→ Directions for this task
Your output should be the lines from the start of the data through the line containing "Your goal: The", exactly and nothing more.

→ Source material
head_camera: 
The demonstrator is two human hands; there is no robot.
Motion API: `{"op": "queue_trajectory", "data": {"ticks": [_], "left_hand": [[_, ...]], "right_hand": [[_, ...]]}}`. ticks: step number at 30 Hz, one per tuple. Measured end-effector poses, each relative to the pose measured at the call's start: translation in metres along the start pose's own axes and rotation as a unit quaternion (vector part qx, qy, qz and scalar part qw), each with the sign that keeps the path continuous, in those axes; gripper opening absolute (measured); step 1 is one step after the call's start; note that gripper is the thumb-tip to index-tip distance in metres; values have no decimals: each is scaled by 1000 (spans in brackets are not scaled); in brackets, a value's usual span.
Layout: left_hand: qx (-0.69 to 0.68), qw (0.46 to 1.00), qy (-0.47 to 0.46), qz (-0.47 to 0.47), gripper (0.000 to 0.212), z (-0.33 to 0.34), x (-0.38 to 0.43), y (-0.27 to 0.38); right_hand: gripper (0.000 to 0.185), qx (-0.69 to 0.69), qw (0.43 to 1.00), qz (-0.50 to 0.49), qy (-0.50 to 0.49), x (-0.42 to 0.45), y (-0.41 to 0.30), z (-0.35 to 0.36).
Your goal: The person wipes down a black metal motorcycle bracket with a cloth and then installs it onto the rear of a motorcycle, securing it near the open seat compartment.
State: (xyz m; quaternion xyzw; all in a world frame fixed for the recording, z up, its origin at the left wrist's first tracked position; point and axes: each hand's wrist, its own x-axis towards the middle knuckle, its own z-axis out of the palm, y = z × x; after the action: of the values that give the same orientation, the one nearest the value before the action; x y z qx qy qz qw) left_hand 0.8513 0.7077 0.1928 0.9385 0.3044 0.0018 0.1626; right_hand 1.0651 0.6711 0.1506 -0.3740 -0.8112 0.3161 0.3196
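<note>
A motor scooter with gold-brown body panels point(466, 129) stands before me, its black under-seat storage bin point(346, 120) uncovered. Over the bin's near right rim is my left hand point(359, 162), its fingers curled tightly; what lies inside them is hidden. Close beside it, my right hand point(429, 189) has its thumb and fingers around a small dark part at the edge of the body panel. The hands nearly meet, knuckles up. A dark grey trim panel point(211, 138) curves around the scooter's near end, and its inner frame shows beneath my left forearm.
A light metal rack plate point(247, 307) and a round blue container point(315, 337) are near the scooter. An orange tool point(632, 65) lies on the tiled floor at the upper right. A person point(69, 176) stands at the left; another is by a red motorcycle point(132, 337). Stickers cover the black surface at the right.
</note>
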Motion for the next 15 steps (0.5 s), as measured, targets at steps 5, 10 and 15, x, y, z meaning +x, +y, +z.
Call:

→ Solution to this exercise
head_camera: 
The demonstrator is two human hands; there is no robot.
Motion API: `{"op": "queue_trajectory", "data": {"ticks": [_], "left_hand": [[_, ...]], "right_hand": [[_, ...]]}}`. ticks: step number at 30 Hz, one per tuple. Measured end-effector poses, each relative to the pose measured at the call's start: translation in metres along the start pose's own axes and rotation as a unit quaternion (vector part qx, qy, qz and scalar part qw), each with the sign that keeps the path continuous, in those axes; gripper opening absolute (measured); step 1 is one step after the call's start; note that gripper is the thumb-tip to index-tip distance in metres; values have no decimals: each is scaled by 1000 (spans in brackets are not scaled); in brackets, a value's usual span.
Layout: left_hand: qx (-0.69 to 0.68), qw (0.46 to 1.00), qy (-0.47 to 0.46), qz (-0.47 to 0.47), gripper (0.000 to 0.212), z (-0.33 to 0.34), x (-0.38 to 0.43), y (-0.27 to 0.38); right_hand: gripper (0.000 to 0.185), qx (-0.69 to 0.69), qw (0.43 to 1.00), qz (-0.50 to 0.49), qy (-0.50 to 0.49), x (-0.42 to 0.45), y (-0.41 to 0.30), z (-0.35 to 0.36).
Your goal: The person wipes down a black metal motorcycle bracket with a cloth and then installs it onto the rear of a motorcycle, securing it near the open seat compartment.

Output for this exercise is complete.